What the task asks
Find "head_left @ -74" below and begin at its line; stop after the line with "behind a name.". Output those lines exactly, without pictures.
━━━━━━━━━━━━━━━━
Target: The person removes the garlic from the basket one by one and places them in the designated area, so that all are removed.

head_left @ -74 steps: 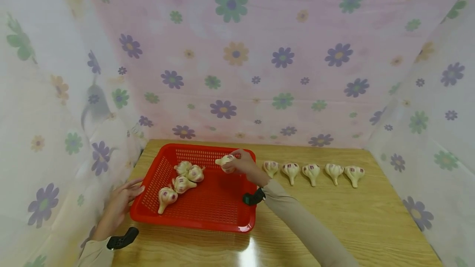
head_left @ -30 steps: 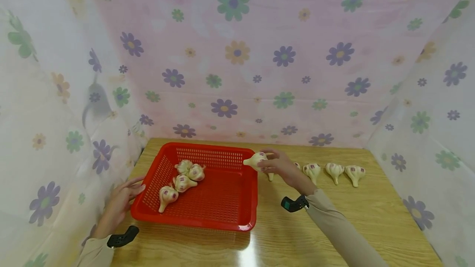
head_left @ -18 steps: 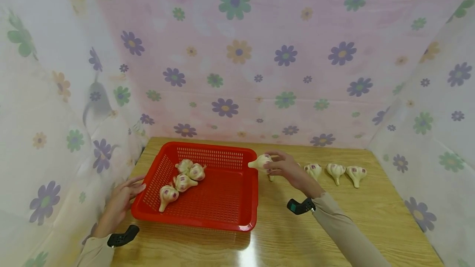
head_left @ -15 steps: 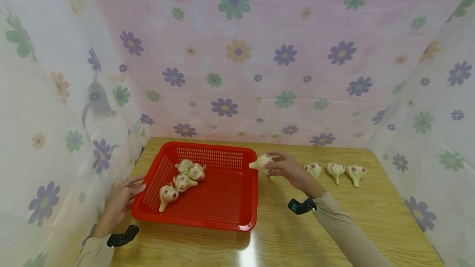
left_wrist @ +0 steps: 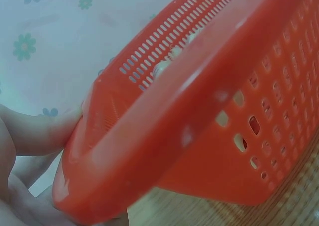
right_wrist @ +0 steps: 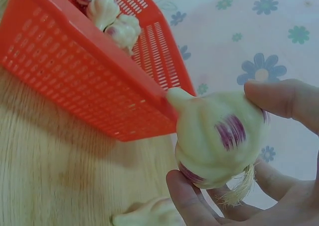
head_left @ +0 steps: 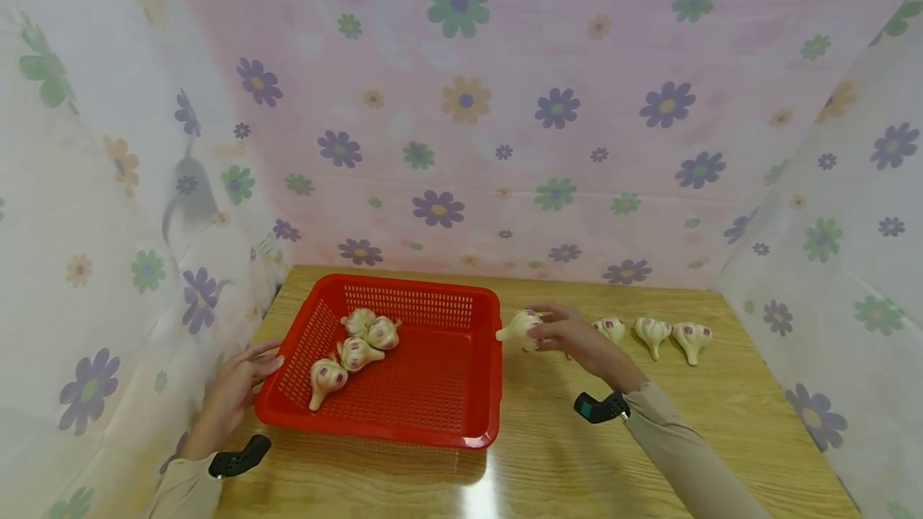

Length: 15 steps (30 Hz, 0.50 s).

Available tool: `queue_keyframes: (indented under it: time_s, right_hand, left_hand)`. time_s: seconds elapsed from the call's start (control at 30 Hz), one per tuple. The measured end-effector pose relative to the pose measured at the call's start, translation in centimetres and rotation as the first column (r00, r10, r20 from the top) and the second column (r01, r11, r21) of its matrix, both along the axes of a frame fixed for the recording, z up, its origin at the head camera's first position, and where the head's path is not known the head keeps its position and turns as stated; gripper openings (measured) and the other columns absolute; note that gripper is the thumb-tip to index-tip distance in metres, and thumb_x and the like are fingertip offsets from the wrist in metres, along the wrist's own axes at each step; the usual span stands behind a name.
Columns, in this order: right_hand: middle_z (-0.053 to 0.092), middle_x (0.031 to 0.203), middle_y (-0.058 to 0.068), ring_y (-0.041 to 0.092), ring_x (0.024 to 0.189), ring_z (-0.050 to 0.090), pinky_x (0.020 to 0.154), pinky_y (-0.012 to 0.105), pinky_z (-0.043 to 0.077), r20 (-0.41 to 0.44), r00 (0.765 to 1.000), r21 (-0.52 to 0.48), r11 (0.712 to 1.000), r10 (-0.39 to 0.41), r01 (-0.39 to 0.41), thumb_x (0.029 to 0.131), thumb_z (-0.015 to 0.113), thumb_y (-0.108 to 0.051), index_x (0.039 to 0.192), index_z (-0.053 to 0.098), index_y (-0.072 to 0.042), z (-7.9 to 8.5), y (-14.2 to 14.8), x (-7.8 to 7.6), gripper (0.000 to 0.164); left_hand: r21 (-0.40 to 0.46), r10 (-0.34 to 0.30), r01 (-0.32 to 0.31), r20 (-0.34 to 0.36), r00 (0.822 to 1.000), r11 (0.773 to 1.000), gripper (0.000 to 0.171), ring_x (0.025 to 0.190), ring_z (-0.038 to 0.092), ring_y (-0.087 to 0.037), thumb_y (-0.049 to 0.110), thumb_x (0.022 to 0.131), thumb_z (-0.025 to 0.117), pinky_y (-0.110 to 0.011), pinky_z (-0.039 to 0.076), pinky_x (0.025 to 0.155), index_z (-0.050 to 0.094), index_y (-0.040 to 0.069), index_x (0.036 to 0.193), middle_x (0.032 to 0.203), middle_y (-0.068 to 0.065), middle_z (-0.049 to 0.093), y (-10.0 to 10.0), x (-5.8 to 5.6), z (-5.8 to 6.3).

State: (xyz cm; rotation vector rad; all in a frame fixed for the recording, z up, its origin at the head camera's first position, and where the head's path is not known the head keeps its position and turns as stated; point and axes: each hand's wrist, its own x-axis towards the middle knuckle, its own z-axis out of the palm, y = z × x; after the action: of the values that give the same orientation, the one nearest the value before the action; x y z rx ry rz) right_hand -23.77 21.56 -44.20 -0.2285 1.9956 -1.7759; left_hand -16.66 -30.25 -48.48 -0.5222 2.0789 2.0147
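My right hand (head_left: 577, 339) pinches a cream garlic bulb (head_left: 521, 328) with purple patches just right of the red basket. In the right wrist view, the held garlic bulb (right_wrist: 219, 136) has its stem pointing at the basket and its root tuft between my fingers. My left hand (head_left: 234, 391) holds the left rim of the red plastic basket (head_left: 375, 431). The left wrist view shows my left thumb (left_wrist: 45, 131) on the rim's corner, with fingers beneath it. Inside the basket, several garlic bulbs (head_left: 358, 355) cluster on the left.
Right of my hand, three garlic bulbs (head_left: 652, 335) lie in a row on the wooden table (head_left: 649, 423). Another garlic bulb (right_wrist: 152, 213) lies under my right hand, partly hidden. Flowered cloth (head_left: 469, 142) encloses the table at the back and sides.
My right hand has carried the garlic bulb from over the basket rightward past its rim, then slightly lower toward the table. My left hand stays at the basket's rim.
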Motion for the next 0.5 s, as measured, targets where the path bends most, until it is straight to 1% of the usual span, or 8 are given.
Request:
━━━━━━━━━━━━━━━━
Exercise output
head_left @ -74 steps: 
head_left @ -30 steps: 
head_left @ -18 steps: 
head_left @ -15 steps: 
left_wrist @ +0 steps: 
right_wrist @ +0 steps: 
head_left @ +0 steps: 

Length: 15 steps (30 Hz, 0.50 s).

Available tool: `queue_keyframes: (indented under it: time_s, right_hand, left_hand)`. time_s: seconds elapsed from the call's start (control at 30 Hz), one per tuple. The measured end-effector pose relative to the pose measured at the call's start, translation in centimetres and rotation as the first column (r00, r10, r20 from the top) and the second column (r01, r11, r21) of its matrix, both along the axes of a frame fixed for the recording, z up, its origin at the head camera's first position, and where the head's path is not known the head keeps its position and turns as stated; gripper openings (measured) and the other columns absolute; note that gripper is the thumb-tip to index-tip distance in metres, and thumb_x and the like are fingertip offsets from the wrist in metres, along the wrist's own axes at each step; the usual span stands behind a name.

No additional output will be given.